PLA-based scaffolds for tissue engineering structured at both the micro- and nano-scale

A still unsolved problem in tissue engineering is the absence of fast, inexpensive and effective methods for producing scaffolds presenting multiple dimensional scales, i.e. concurrently possessing well defined micro- and nano-structures, a characteristic necessary to imitate the natural extracellular matrix. In this work we show that this goal is obtaineble coupling two very simple, inexpensive and rapid fabrication techniques, namely conventional FDM 3D-printing, for generating micro-structured scaffolds, and ASB-SANS, a fast, self-assembly-based wet processing method able to induce the formation of nanostructures on the surface of the printed base scaffolds.
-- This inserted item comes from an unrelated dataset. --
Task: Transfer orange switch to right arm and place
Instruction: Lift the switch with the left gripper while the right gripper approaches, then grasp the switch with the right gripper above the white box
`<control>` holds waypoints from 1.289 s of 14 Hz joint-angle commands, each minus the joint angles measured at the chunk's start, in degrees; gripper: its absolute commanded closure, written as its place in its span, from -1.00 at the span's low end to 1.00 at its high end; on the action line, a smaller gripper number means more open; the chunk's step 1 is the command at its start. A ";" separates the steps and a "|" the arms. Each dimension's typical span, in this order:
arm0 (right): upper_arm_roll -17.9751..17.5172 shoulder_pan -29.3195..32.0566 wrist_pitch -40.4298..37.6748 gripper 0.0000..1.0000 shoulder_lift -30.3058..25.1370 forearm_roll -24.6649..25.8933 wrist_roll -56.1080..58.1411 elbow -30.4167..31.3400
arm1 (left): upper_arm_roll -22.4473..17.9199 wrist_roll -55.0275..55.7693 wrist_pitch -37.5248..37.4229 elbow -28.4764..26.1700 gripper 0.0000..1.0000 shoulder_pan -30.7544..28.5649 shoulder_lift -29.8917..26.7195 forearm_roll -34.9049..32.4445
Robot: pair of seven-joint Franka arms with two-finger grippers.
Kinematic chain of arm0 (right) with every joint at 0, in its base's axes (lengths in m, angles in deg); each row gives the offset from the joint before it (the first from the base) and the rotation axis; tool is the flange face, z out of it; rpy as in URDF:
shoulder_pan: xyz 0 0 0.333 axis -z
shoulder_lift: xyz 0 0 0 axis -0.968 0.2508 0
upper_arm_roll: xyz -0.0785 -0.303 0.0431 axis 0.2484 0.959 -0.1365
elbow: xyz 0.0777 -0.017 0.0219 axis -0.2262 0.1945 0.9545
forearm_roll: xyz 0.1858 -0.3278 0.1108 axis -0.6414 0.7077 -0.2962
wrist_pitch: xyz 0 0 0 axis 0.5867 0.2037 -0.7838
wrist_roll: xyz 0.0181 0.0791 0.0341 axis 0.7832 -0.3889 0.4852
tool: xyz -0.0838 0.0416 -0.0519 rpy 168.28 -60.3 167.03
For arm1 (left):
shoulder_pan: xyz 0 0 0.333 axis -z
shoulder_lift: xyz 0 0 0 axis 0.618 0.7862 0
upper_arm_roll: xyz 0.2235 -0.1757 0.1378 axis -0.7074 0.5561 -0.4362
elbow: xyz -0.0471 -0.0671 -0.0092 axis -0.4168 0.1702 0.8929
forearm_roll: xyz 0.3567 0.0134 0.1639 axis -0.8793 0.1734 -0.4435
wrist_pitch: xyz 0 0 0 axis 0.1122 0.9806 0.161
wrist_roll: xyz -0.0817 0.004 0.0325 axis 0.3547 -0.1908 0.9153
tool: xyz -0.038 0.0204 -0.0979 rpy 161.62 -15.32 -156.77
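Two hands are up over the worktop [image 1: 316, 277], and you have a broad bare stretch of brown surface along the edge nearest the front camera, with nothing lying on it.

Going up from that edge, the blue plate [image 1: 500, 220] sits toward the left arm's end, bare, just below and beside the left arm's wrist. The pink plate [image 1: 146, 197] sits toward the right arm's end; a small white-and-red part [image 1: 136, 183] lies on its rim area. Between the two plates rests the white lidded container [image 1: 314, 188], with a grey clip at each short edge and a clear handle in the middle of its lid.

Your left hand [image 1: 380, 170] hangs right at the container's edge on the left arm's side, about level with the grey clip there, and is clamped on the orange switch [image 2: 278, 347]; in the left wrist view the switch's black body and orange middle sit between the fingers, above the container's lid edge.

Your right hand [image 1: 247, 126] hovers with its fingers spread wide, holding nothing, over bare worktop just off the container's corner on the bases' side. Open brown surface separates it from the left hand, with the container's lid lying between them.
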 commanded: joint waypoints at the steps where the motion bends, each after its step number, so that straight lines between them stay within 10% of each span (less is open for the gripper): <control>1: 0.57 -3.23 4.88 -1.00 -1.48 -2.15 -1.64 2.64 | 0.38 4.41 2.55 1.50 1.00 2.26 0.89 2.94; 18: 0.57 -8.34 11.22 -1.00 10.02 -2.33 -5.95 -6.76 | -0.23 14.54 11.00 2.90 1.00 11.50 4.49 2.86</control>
We realized four types of cylindric, 4x4mm (diameter/height) scaffold, i.e. A) fully solid, B) fully solid with nanostructures, C) microporous and D) microporous with nanostructures. The so-fabricated scaffolds were used to grow human gingival mesenchimal cells (hGFs) at different time scales (24 hours and one week). The growth results indicated that the scaffolds of type D (microporus with nanostructures) are the most effective in promoting the hGFs vitality, delivering a 30+% increase with respect to the fully solid scaffolds (type A) at both the 24 h and one week time scales. Estimated costs for the realized scaffolds are of less than 0.5 $ per piece, and the fabrication time is about half a day per single scaffold. These data, coupled to the already promising results shown by the hGFs growth tests, suggest that the here presented double dimensional scale approach could be of much help in the field of practical tissue engineering.